Friday, December 21, 2012

Some of the latest things going on in the Daniels' house:
Daisy:  "You wanna know how to say Happy Thanksgiving in Spanish?  Elise Doddy-da."  You may be more familiar with its cousin, 'Feliz Navidad,' who of course is referring Merry Christmas.
Zekers climbed a tree, so naturally the others wanted up there, too.  Daisy tried but got scared and quit.  When she tried again Zeke encouraged her, "That's my girl.  That's perseverance."
Elijah throws down mostly good one-liners.  "Chip.  Here."  (As he's pointing to his plate.)
[Frito] Pie.  Outside.
Daisy.  Hurt.  Ouch.  (As he's pointing to a body part.)
Shoes.  On.
Car.  Daddy.
etc.
And then there's Frito Pie.  One evening Abe gave her a bunch of left-over juice from the crock pot.  Of course she loved it.  Going down, that is.  The next evening she was up and pacing all night.  I took her out once to go pee pee (recently she peed on the rug, so I thought I was being proactive).  I walked her out on the leash because she doesn't come when you call her and she likes to run and bark at all the nocturnal animals at night.  She went potty so I thought we were good.  Nope.  When morning arrived she had the cha-cha-chas.   In 2 spots. Yeah.  Ewww.
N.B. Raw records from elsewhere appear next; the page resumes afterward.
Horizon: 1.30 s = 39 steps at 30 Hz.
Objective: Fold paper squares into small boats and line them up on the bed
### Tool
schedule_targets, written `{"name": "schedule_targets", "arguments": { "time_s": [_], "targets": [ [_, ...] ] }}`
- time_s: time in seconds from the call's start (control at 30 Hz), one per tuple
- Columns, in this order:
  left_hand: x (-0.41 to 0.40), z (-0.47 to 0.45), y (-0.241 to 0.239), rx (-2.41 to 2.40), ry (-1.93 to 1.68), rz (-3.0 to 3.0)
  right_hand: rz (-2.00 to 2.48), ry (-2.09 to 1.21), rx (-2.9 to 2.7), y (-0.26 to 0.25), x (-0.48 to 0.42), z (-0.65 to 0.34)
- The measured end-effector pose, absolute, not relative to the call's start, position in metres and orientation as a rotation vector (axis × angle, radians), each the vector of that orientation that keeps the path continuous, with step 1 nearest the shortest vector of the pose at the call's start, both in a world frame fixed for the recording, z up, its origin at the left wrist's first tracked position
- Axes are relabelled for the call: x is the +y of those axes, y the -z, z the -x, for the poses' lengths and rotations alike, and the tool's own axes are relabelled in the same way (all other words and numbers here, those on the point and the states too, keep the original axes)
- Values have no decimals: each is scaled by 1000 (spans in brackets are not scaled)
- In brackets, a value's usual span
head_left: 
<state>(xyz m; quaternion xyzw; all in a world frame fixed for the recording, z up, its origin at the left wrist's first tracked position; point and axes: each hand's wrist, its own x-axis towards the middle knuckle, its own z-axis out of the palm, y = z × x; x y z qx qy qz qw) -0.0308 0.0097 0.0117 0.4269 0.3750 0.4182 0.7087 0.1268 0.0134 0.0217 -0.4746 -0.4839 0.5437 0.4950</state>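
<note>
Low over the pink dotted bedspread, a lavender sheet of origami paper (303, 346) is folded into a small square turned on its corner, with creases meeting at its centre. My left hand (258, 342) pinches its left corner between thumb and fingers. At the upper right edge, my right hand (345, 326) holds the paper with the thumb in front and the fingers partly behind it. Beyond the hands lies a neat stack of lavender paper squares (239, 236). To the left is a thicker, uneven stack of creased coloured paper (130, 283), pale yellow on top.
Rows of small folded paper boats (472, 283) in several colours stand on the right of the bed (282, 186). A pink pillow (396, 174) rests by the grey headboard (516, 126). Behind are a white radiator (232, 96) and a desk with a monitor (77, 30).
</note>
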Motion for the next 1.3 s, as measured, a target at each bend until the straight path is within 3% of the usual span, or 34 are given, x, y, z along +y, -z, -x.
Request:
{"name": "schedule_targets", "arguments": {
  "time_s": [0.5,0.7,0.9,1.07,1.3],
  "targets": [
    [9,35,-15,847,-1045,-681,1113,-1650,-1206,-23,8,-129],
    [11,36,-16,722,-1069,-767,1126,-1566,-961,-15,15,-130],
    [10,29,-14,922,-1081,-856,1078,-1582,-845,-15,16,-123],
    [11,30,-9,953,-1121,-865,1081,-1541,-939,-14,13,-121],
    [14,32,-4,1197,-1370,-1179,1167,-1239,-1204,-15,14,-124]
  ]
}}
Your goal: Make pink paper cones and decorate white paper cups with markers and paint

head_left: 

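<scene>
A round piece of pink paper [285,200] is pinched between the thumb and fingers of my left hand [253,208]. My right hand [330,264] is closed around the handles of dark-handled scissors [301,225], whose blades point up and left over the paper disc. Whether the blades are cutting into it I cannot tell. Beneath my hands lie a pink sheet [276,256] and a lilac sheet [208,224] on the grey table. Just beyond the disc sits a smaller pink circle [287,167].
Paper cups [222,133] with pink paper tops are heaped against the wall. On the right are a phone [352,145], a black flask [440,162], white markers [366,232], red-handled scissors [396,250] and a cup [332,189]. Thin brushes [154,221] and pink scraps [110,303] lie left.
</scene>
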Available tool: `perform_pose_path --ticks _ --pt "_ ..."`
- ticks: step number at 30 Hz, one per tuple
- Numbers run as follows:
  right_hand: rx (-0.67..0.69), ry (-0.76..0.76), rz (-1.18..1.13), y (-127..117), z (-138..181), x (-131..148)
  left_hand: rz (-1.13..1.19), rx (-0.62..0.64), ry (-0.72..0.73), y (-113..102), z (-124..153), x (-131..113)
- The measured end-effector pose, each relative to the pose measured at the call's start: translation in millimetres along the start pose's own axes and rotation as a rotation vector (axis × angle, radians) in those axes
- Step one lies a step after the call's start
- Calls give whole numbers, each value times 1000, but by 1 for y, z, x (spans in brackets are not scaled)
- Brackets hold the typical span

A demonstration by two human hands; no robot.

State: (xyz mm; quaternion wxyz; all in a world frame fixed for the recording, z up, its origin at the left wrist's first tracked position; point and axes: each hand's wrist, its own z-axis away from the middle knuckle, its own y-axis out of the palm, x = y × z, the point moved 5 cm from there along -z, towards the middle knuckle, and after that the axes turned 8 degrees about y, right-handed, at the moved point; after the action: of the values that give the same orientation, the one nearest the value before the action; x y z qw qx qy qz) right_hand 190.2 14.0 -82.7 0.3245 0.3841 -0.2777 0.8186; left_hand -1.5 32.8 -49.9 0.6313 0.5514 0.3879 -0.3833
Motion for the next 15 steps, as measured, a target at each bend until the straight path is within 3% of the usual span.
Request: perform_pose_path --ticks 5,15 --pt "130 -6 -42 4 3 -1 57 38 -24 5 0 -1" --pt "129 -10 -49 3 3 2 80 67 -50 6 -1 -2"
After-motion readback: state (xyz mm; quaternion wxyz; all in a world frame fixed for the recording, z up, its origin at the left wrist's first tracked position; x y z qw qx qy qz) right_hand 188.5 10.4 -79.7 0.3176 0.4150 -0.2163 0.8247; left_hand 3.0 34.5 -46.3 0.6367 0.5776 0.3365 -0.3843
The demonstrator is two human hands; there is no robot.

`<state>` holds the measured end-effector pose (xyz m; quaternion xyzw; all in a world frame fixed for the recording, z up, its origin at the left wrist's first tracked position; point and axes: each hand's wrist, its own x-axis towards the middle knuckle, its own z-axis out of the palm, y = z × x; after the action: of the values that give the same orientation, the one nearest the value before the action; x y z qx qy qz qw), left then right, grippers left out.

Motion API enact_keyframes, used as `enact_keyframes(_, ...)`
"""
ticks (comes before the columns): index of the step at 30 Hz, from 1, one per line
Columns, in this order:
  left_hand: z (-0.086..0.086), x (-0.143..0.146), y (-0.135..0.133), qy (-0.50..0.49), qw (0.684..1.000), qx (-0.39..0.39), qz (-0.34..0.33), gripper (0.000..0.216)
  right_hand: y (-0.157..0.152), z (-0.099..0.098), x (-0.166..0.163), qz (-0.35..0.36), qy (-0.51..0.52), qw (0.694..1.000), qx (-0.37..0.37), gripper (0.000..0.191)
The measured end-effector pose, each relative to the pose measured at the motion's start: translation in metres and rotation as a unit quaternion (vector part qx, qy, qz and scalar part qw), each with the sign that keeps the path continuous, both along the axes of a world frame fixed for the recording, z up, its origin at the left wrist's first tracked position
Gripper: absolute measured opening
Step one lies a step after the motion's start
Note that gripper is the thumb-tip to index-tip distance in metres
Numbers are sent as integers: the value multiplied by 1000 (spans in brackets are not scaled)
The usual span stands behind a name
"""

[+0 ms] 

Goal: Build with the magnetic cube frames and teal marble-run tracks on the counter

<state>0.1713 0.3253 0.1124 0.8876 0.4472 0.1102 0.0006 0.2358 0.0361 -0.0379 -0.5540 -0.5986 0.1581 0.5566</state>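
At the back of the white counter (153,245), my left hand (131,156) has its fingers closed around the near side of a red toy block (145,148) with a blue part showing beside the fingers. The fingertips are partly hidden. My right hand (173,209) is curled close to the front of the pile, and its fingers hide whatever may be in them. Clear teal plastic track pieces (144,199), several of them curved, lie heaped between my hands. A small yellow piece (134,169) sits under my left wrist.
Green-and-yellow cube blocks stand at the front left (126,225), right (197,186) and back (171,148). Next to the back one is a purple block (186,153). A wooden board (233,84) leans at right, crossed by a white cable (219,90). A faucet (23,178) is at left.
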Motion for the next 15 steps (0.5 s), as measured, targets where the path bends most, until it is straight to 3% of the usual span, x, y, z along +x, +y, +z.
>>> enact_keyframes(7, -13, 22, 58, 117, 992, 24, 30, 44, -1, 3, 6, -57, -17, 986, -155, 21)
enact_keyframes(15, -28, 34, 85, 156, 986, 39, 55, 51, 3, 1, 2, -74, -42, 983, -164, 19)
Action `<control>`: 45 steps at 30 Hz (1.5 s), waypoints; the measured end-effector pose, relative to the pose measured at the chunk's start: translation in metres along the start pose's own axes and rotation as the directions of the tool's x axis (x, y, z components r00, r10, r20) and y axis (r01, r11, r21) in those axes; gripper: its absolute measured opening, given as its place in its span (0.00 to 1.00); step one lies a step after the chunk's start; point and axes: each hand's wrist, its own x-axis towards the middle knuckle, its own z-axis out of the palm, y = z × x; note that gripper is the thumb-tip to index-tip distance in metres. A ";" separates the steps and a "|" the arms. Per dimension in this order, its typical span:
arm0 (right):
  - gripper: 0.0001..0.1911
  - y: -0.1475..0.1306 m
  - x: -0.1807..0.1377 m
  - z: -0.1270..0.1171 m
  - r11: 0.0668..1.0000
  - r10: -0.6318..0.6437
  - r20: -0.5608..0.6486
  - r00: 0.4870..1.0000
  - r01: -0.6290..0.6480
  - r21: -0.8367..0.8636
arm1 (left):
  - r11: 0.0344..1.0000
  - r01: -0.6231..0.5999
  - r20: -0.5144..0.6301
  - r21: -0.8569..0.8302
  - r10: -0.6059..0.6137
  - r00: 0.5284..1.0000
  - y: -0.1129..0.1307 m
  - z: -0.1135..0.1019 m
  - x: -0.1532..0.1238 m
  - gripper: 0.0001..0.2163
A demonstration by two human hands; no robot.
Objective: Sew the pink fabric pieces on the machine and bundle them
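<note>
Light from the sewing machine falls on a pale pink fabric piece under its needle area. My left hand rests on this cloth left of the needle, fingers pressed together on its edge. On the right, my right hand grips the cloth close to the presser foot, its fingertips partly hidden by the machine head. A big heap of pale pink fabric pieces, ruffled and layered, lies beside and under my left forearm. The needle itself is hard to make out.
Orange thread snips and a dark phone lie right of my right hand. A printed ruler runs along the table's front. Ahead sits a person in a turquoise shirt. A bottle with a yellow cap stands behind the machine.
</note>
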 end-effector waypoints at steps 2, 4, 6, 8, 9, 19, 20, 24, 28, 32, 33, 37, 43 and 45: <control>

So the next night when she was pacing around, even though it was night and there is that whole wild animal-barking thing, I stuck her out back.  Not making that mistake two nights in a row.  Around midnight she would not stop barking.  When I finally went out she had just caught an opossum.  It was playing dead.  I wasn't going to get too close to try to catch the dog, who was of course all kinds of worked up.  Thinking it was playing dead and the dog would lose interest soon, I went back to bed.  For some reason the opossum got up a minute later and the dog was going crazy again.  Once again, I didn't want to get in the middle of it, so I left her.  Around 2 a.m.  I awoke from a dream about Frito Pie barking and Dad and Crystal (my niece who goes hunting) geting ready to shoot my dog.  Turns out she was really barking ~ still.  Yes, 2 hours of non-stop barking.  Our neighbors were loving us.  At this point Abe went out.  He finally threw a big toy car at both dog and opossum to distract them.  It worked.   Dog got caught and opossum got away with its life spared.

Thank goodness no more eventful nights with the dog.  She has been in the house every night since with no cha-cha-chas.